= Xinhua Bookstore Head Office =

Chinese state bookstore

Xinhua Bookstore Head Office, or Xinhua Bookstore Headquarters (新華書店總店 (新华书店总店, Xīnhuá Shūdiàn Zǒngdiàn)), is the central administrative hub of the Xinhua Bookstore, China's largest state-run book distribution chain. Established in a Yan'an cave in 1937 as a small bookstore, the Head Office is now a large company in Beijing, overseeing the operations, logistics, and publishing activities of Xinhua Bookstore branches across the country.

==History==
On April 24, 1937, the "Yan'an Xinhua Bookstore" was founded in a cave dwelling in Qingliang Mountain, Yan'an. It then developed to various revolutionary base areas under the control of the Chinese Communist Party.

In 1940, Yan'an Xinhua Bookstore was renamed "Xinhua Bookstore".

In 1946, Mao Zedong wrote the name for the bookstore.

In 1948, the first batch of RMB issued by Pingshan County Bank in Hebei Province was printed by Xinhua Bookstore Printing Factory.

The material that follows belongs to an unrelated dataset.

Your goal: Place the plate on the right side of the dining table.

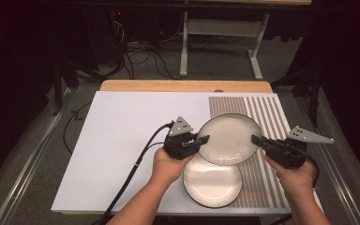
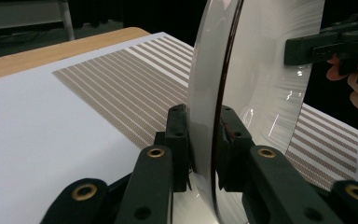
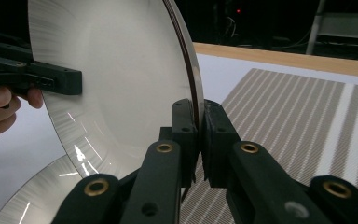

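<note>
We have the upper plate (image 1: 228, 138) pinched at opposite rims by the left gripper (image 1: 203, 139) and right gripper (image 1: 257, 139), raised over the lower plate (image 1: 212, 182); it looks stiff, glossy, breakable, so rims suit.

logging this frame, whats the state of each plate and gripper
upper plate: lifted, held by its rim on both sides
lower plate: flat on the table, partly under the upper plate
left gripper: shut on the upper plate
right gripper: shut on the upper plate
</note>
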Demonstrator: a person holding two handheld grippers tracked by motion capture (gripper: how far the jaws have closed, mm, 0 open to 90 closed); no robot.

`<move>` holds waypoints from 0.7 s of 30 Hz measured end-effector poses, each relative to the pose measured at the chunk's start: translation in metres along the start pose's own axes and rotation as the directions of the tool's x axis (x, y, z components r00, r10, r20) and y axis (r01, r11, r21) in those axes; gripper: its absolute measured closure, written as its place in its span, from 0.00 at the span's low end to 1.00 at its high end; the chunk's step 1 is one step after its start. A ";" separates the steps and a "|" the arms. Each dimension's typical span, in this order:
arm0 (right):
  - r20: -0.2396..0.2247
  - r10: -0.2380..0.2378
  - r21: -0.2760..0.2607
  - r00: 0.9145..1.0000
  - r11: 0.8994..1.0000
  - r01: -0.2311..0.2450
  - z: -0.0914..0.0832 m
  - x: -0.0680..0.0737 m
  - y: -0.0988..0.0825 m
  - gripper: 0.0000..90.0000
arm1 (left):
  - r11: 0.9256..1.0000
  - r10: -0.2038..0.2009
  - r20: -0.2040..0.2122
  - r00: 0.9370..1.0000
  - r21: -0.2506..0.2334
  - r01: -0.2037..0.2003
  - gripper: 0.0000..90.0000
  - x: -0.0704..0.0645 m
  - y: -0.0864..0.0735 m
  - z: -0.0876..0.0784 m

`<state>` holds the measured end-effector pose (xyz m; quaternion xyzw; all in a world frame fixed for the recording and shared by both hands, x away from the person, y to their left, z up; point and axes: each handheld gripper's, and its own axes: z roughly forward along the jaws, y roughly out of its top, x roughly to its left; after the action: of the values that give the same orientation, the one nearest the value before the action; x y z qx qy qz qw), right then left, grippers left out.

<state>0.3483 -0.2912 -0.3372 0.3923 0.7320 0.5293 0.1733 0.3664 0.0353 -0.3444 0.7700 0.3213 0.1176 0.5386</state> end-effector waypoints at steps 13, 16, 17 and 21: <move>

On January 1, 1951, the Xinhua Bookstore branches across China were unified, and Xinhua Bookstore Head Office was established based on the original Xinhua Bookstore General Administration Office. Xinhua Bookstore Head Office unified the management of Xinhua Bookstores at all levels in China.

From 1966 to 1976, Xinhua Bookstore Head Office experienced damages by the Cultural Revolution.

From 1977 to 1978, Xinhua Bookstore Head Office was reorganized and restored.

In 1987, Xinhua Bookstore Head Office merged with its subordinate units in Beijing and became a book distribution enterprise.

In 2004, the China Publishing Group Corporation was established, and Xinhua Bookstore Head Office became its affiliated unit, responsible for book distribution and wholesale for all Xinhua Bookstores and social bookstores in China.

Xinhua Bookstore Head Office's main traditional business of book wholesale ceased operations in 2008, and was then transformed to Internet technology services, cultural operations and asset management.

On April 24, 2025, Xinhua Bookstore Head Office held the "88th Anniversary Store Celebration and Readers Open Day Event" in Beijing.

==Current situation==
The Xinhua Bookstore Head Office is located at: No.135 Beilishi Road, Beijing, China. It has more than 13,000 branch stores and annual sales of over 100 billion yuan. The Head Office has distributed more than 4.5 billion copies of books, with the list prices accounting to more than 25 billion yuan.

===Departments===
The Head Office consists of the following departments and offices:
- Executive office,
- Planning and finance department,
- Human resources department,
- Business development department,
- Assets managing department,
- Party and mass department,
- Department of retirement affairs,
- Information center.

===Companies===
The Head Office hosts the following sub-companies:
- Xinhua Internet Electronic Commerce Co., Ltd.,
- Xinhua Guocai Education Network Technology Co., Ltd.,
- Beijing Xinhua Wenbo Property Management Co., Ltd.,
- Beijing Huaxin Zhongpan Media Advertising Co., Ltd.,
- Xinhua Bookstore Chengdu Co., Ltd.

===Newspapers and journals===
Xinhua Bookstore Head Office publishes several newspapers and journals, including:
- New Bibliography of Social Sciences,
- New Bibliography of Science and Technology,
- China Library Weekly
- The National Catalogue of textbooks for Secondary and Higher Education.